Repeat the listing below word for word, stopping after the line that contains "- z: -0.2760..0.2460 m".

(MATERIAL PROVIDED begins)

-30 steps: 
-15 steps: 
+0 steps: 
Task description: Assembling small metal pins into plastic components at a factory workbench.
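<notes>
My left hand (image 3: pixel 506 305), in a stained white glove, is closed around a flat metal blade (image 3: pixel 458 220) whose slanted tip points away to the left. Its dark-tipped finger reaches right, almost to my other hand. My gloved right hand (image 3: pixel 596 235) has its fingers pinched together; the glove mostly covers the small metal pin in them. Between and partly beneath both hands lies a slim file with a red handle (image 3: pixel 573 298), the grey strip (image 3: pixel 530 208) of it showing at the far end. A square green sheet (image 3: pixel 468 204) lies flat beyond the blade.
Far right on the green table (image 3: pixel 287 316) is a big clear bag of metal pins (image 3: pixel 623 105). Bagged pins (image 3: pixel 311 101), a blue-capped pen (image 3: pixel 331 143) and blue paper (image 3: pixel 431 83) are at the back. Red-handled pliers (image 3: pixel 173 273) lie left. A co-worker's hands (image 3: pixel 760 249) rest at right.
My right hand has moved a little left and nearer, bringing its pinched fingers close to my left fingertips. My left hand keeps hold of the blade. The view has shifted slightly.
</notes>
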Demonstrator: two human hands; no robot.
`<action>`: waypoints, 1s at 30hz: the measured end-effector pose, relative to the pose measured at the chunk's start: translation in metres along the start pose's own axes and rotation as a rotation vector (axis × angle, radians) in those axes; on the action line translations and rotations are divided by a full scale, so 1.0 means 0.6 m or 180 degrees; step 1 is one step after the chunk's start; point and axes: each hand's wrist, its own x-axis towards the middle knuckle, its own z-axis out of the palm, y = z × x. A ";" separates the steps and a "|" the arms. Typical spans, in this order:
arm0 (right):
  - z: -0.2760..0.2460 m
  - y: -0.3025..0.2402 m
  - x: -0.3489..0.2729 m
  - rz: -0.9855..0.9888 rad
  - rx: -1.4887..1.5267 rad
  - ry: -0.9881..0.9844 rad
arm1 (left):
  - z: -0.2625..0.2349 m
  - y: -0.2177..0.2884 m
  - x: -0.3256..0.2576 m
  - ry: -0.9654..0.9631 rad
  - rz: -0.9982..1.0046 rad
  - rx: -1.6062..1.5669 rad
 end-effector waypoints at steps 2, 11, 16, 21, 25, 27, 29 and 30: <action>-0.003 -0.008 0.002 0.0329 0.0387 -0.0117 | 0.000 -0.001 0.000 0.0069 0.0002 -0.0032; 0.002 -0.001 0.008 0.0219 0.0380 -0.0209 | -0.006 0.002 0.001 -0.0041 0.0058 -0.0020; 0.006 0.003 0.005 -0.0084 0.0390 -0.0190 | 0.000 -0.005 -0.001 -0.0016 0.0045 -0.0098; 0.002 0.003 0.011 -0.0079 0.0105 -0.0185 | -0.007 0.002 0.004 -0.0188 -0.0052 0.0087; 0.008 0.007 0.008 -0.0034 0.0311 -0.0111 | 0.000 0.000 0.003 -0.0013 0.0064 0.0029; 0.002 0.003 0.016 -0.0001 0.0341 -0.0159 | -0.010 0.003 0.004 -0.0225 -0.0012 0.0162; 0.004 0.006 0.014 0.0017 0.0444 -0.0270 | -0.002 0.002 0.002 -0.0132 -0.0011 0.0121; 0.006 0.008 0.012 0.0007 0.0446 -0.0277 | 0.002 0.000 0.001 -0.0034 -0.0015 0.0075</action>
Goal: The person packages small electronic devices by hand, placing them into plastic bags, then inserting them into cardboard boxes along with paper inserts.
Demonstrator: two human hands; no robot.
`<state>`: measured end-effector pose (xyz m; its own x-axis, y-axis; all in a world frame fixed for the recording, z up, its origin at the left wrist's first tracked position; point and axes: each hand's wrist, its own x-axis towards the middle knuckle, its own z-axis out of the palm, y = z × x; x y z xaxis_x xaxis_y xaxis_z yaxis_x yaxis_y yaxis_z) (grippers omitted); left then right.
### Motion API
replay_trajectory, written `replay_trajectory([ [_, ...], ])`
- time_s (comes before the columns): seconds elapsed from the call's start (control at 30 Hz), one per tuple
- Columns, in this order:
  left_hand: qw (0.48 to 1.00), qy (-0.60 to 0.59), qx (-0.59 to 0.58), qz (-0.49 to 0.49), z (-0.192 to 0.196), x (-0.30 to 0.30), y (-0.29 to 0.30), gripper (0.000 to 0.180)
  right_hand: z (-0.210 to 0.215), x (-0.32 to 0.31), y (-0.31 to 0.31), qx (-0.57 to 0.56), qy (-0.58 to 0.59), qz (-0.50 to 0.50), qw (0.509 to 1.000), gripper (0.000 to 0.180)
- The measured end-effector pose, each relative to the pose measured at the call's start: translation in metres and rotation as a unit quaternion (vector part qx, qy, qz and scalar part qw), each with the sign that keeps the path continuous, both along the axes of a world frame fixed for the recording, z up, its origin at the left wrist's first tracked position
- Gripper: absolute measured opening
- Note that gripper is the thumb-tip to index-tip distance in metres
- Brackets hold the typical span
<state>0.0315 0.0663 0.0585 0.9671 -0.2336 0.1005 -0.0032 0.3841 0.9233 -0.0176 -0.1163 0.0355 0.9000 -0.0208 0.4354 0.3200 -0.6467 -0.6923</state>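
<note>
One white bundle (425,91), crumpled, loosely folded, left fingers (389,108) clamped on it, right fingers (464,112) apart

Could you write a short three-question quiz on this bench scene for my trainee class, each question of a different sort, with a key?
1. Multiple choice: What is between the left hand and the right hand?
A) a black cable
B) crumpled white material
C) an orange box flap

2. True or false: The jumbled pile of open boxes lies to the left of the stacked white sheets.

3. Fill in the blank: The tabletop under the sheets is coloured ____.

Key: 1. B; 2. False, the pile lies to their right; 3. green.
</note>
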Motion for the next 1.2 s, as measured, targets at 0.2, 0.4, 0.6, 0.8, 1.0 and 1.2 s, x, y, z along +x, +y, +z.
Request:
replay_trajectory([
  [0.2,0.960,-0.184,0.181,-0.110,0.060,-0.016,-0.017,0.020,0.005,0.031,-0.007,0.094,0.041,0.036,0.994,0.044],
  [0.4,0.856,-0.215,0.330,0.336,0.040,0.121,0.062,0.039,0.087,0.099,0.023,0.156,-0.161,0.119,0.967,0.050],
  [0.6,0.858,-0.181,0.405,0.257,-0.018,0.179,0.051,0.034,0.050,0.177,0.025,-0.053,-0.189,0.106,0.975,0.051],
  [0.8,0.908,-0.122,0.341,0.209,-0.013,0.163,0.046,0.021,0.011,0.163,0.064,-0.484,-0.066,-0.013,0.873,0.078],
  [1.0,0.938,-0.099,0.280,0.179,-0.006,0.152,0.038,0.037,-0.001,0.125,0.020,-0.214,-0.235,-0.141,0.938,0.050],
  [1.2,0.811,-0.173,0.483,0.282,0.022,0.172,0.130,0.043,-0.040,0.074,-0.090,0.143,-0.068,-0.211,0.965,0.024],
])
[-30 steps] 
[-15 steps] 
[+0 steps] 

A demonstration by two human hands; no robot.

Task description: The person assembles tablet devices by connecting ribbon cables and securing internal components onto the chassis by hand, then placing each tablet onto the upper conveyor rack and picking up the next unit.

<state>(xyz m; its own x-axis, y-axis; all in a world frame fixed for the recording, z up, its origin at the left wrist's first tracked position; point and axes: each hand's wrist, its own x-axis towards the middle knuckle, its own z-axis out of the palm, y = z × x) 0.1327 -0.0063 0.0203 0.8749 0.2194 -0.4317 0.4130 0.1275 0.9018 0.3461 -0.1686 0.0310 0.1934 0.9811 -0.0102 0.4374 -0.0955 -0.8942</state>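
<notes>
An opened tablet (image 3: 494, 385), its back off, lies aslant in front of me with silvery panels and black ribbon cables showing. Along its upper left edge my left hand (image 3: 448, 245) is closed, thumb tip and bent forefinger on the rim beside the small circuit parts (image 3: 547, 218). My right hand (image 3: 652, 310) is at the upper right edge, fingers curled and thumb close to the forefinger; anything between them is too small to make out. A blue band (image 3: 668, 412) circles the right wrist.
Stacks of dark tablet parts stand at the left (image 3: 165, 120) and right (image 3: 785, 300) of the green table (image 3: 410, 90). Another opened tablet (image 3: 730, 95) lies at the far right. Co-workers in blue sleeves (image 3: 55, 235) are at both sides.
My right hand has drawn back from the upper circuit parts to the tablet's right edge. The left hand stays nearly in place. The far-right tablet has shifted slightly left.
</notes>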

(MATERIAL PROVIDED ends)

[ANSWER SECTION]:
-30 steps: 
-15 steps: 
+0 steps: 
Task description: Assembling small metal pins into plastic components at a factory workbench.
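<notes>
My left hand (image 3: pixel 506 305), in a stained white glove, is closed around a flat metal blade (image 3: pixel 458 220) whose slanted tip points away to the left. Its dark-tipped finger reaches right, almost to my other hand. My gloved right hand (image 3: pixel 596 235) has its fingers pinched together; the glove mostly covers the small metal pin in them. Between and partly beneath both hands lies a slim file with a red handle (image 3: pixel 573 298), the grey strip (image 3: pixel 530 208) of it showing at the far end. A square green sheet (image 3: pixel 468 204) lies flat beyond the blade.
Far right on the green table (image 3: pixel 287 316) is a big clear bag of metal pins (image 3: pixel 623 105). Bagged pins (image 3: pixel 311 101), a blue-capped pen (image 3: pixel 331 143) and blue paper (image 3: pixel 431 83) are at the back. Red-handled pliers (image 3: pixel 173 273) lie left. A co-worker's hands (image 3: pixel 760 249) rest at right.
My right hand has moved a little left and nearer, bringing its pinched fingers close to my left fingertips. My left hand keeps hold of the blade. The view has shifted slightly.
</notes>
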Demonstrator: two human hands; no robot.
`<action>`: waypoints, 1s at 30hz: the measured end-effector pose, relative to the pose measured at the chunk's start: translation in metres along the start pose's own axes and rotation as a rotation vector (axis × angle, radians) in those axes; on the action line translations and rotations are divided by a full scale, so 1.0 means 0.6 m or 180 degrees; step 1 is one step after the chunk's start; point and axes: each hand's wrist, its own x-axis towards the middle knuckle, its own z-axis out of the palm, y = z × x. A ";" separates the steps and a "|" the arms. Typical spans, in this order:
arm0 (right):
  - z: -0.2760..0.2460 m

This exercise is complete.